ASSIGNMENT ->
Without reproducing any image, print the listing below exactly.

PROVIDED MATERIAL ->
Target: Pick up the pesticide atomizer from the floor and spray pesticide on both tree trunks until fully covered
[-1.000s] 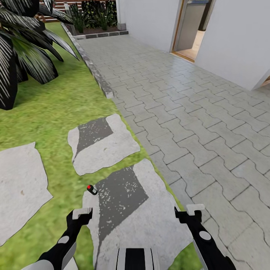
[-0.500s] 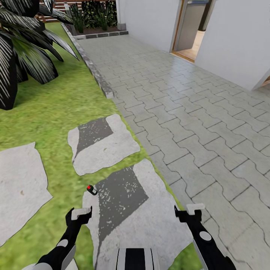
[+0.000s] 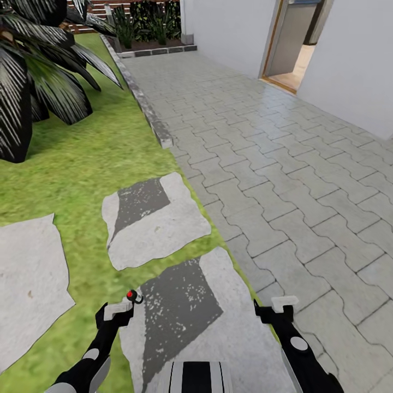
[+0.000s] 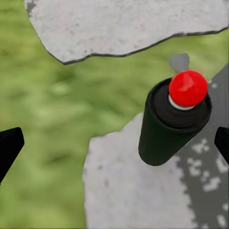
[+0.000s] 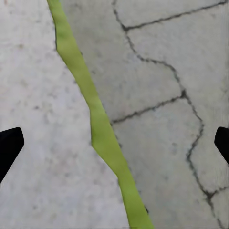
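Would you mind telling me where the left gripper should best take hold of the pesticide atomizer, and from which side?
Grip the atomizer around its dark cylindrical body, below the red nozzle cap, probably coming down from above with the open left gripper. It stands about upright on the stepping stone near the grass edge, so the smooth round sides suit opposing fingers, and the cap stays free.

Lay flat in the grass (image 3: 76, 174): three stepping stones (image 3: 153, 218). Stood behind: dark palm (image 3: 33, 82), white wall (image 3: 229, 27), open doorway (image 3: 297, 43).
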Controlling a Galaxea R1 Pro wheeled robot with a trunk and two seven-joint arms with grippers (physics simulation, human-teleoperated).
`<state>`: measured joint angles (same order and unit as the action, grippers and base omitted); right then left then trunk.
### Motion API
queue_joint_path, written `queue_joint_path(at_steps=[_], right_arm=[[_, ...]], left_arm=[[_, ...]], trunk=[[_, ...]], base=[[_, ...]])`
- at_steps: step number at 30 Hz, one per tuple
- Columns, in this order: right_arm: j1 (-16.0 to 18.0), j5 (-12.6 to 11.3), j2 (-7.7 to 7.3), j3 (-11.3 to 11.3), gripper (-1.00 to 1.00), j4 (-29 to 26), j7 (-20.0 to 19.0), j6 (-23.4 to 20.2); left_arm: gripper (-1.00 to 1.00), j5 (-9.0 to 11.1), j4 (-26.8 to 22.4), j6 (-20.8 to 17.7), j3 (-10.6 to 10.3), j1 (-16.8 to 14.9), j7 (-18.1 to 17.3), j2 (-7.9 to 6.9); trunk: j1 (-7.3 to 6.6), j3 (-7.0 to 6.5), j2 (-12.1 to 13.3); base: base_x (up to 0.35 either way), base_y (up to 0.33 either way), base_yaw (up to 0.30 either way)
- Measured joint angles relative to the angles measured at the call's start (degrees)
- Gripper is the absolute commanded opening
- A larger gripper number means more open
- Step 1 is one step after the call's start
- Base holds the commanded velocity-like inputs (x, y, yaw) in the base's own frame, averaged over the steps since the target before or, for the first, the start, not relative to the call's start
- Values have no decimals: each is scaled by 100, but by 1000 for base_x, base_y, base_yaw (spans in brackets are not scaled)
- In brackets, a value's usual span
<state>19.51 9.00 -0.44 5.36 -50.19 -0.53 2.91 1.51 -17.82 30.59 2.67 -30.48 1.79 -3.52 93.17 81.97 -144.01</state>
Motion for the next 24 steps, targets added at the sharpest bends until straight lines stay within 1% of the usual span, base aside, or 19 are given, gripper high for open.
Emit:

FINISHED EXERCISE ->
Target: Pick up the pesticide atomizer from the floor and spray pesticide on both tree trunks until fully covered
[-1.000s] 
[-0.500s] 
[+0.000s] 
[+0.000s] 
[+0.000s] 
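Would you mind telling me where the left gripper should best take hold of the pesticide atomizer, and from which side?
Grip the atomizer around its dark cylindrical body, below the red nozzle cap, probably coming down from above with the open left gripper. It stands about upright on the stepping stone near the grass edge, so the smooth round sides suit opposing fingers, and the cap stays free.

Lay flat in the grass (image 3: 76, 174): three stepping stones (image 3: 153, 218). Stood behind: dark palm (image 3: 33, 82), white wall (image 3: 229, 27), open doorway (image 3: 297, 43).
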Controlling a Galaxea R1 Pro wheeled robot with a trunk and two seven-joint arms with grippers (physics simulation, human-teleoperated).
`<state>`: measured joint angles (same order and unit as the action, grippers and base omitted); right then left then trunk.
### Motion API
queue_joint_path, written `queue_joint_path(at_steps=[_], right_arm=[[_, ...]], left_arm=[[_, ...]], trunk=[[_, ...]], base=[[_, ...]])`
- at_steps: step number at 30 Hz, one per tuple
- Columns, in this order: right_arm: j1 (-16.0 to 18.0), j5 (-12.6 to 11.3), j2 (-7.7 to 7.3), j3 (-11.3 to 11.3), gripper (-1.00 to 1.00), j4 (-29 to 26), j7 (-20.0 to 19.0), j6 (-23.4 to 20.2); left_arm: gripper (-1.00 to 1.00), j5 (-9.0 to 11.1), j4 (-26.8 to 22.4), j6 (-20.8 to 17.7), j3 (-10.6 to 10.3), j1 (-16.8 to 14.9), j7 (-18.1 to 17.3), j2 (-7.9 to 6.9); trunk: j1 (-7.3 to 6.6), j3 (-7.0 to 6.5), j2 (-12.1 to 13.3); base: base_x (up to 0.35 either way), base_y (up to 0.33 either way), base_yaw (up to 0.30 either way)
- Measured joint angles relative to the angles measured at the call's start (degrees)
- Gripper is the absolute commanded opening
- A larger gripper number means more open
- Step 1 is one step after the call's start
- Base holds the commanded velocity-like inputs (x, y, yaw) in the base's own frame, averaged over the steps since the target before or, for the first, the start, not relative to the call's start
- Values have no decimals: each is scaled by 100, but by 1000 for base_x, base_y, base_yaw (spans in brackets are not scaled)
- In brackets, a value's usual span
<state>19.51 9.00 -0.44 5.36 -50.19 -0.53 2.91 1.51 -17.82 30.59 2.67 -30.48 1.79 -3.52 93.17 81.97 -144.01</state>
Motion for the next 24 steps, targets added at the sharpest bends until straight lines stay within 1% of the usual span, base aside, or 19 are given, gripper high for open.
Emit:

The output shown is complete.